Das Start-up Wileyfox kennt das. Bei der Eröffnung des britischen Launchpad-Stores im vergangenen Herbst war der Handyhersteller bereits mit von der Partie und kann eine echte Erfolgsgeschichte erzählen. Weil es durch den Amazonservice seinen Absatz an kostengünstigen Smartphones deutlich steigern konnte, ist es jetzt auch beim Start der deutschen Plattform dabei. Es hoffe hier natürlich auf den gleichen Erfolg. Und das muss es auch ein bisschen: Wileyfox setzt ausschließlich auf den Online-Handel – Amazon zu ignorieren wäre da vermutlich unmöglich.

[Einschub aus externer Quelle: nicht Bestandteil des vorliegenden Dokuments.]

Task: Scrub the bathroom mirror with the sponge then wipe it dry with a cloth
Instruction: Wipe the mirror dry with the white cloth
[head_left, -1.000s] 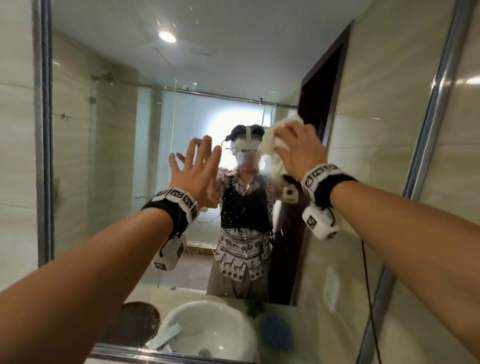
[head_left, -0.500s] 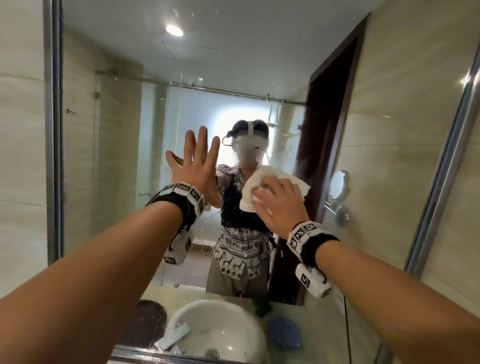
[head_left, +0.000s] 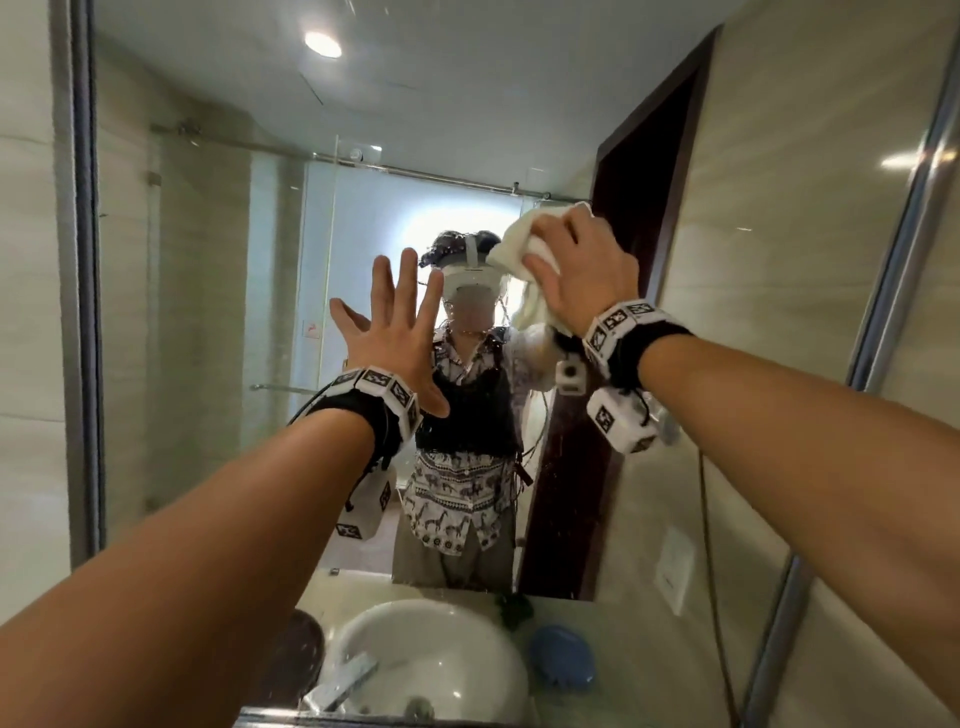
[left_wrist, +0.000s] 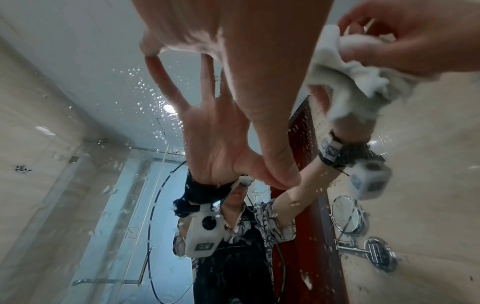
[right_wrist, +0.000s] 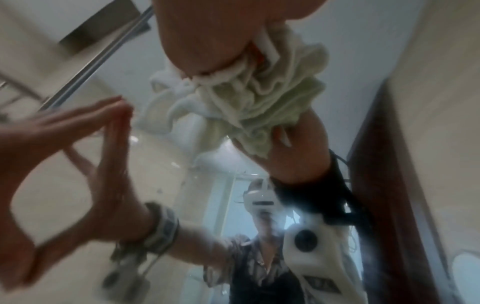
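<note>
Hands (head_left: 400, 343) on mirror (head_left: 208, 260), droplets (left_wrist: 145, 86) – left-wrist view only

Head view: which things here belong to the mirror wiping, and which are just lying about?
In use:
- mirror
- white cloth, gripped by right hand
- left hand, flat on the glass

Lying about (seen reflected):
- blue round thing beside basin
- tap

Both my arms reach forward, wrists banded. My left hand (head_left: 395, 332) is spread flat, fingers straight and fanned toward 12 o'clock, palm forward. At its 2 o'clock my right hand (head_left: 582, 275) sits higher, its fingers curled round a bunched cloth (head_left: 511, 247).
</note>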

Von der Haustierkamera bis zum Handy

Wie viele Start-ups schon jetzt auf Amazons Launchpad vertreten sind, wird nicht beantwortet. Ein Blick auf die frisch gelaunchte Seite zeigt: 365 Ergebnisse, von der Haustierkamera, über die Wetterstation fürs Handy bis hin zum koffeinhaltigen Kakao. Die Auswahl hat Amazon zusammen mit seinen Partnern getroffen, Venture-Capitalisten, Acceleratoren, Crowd-Funding-Anbietern. Dazu zählen der High-Tech-Gründerfond, das Spinlab, Andreessen Horowitz und andere. „Wir vertrauen auf die Empfehlungen unserer Partner und Startups können sich auch direkt bei uns online bewerben“, sagt Schöberl. Wie viele Start-ups Amazon unter seine Fittiche nehmen will, wird nicht gesagt. Gründer sollen sich erstmal bewerben und Amazon online ihre Geschichte erzählen.